Que pensent les jeunes de la normalisation des relations entre le Kosovo et la Serbie?

“Le dialogue ne résout pas les problèmes des Serbes au Kosovo”. “Les Serbes acceptent la réalité et l'indépendance du Kosovo”. Ainsi, Petra est commentée par Leposaviqi et Leona par Pristina, les deux étudiants dialoguent entre le Kosovo et la Serbie sur la normalisation des relations. Aujourd'hui plus d'une décennie, ce processus se déroule à Bruxelles, sous la médiation [...]
“Les Serbes acceptent la réalité et le Kosovo indépendant”.
Ainsi, Petra est commentée par Leposaviqi et Leona par Pristina, les deux étudiants dialoguent entre le Kosovo et la Serbie sur la normalisation des relations.

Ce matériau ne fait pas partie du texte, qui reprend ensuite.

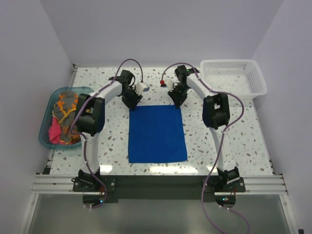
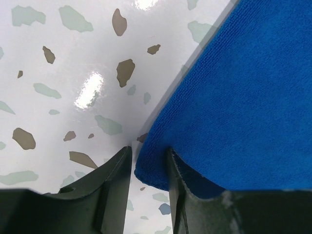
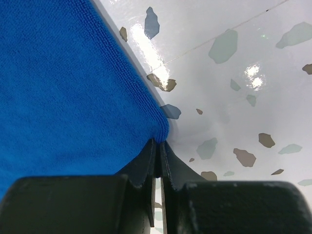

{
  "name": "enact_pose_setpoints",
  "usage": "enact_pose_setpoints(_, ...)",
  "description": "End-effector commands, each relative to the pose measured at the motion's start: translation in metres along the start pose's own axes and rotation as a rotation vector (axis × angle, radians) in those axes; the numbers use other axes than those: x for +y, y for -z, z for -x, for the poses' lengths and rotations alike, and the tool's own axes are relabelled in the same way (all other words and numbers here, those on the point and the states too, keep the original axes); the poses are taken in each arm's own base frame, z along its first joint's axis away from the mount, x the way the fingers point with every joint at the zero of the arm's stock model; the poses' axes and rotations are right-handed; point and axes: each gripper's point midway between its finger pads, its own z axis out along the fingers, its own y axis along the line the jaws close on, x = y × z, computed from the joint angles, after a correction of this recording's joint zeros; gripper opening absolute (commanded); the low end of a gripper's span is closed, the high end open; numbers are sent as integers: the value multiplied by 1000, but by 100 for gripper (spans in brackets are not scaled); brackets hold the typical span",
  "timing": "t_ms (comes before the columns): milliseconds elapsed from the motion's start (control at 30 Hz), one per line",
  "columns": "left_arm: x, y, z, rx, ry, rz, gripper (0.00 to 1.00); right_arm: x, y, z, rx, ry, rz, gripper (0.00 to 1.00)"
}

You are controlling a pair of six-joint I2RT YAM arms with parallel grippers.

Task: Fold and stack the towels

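One royal blue towel is counted, one corner at the fingertips of each of two grippers: left gripper, right gripper. Beyond the left fingers, one teal tub is seen with at least two bunched towels: one orange towel, one pink towel. Beyond the right fingers, one white basket is seen.

A fixed camera above and behind the arm bases looks down over the whole desk. Each wrist camera looks past its own fingers, the left hand and the right hand, very close to the desk. All three views share the blue towel, each wrist view showing one far corner.
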Motion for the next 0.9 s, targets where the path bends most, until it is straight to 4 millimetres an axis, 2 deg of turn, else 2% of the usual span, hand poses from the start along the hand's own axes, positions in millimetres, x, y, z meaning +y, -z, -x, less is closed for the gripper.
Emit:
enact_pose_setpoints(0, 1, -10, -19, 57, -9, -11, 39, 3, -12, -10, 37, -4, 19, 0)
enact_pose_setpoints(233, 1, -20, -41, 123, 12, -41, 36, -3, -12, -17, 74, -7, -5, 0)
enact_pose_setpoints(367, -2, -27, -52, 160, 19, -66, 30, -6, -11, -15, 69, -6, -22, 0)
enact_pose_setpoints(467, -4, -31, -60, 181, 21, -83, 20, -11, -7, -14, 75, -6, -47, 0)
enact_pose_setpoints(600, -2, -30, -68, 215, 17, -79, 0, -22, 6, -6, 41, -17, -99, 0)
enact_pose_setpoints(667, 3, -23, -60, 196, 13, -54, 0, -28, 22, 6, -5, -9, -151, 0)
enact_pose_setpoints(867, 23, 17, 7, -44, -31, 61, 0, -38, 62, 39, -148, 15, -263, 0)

Aujourd'hui plus d'une décennie, ce processus se déroule à Bruxelles, sous la médiation de l'Union européenne.
Selon Petra, les sujets sérieux pour la communauté serbe au Kosovo ne sont pas abordés dans le dialogue, tandis que Leona dit que dans ce processus, le passé ne peut pas être rétabli, mais que le présent doit être accepté.
À l'avenir, ces deux enfants de dix-neuf ans traiteront de professions similaires, car tous deux sont inscrits aux facultés philologiques é Petra à l'Université de Belgrade et Leona à l'Université de Pristina.
Toutefois, elles ont des vues différentes sur l'avenir du dialogue et ses résultats.
Certaines choses négocient toujours qui ne sont pas importantes pour nous [communauté serbe]. On ne sait même pas ce qu'ils acceptent... Et ce qui suscite la méfiance, c'est qu'il n'y a pas de réunions communes pour prendre des décisions ensemble. Il me semble qu'il n'y a pas d'accord et qu'il ne sera jamais atteint”, dit Petra à Radio Free Europe.
Au cours de cette année, le Gouvernement du Kosovo a pris plusieurs décisions pour étendre son autorité aux municipalités du nord, habitées par la majorité serbe, refusant de négocier pour elles dans le cadre du dialogue.
Ces décisions consistent notamment à retirer le dinar serbe de l'utilisation et de la fermeture des institutions qui travaillaient dans le cadre du système serbe.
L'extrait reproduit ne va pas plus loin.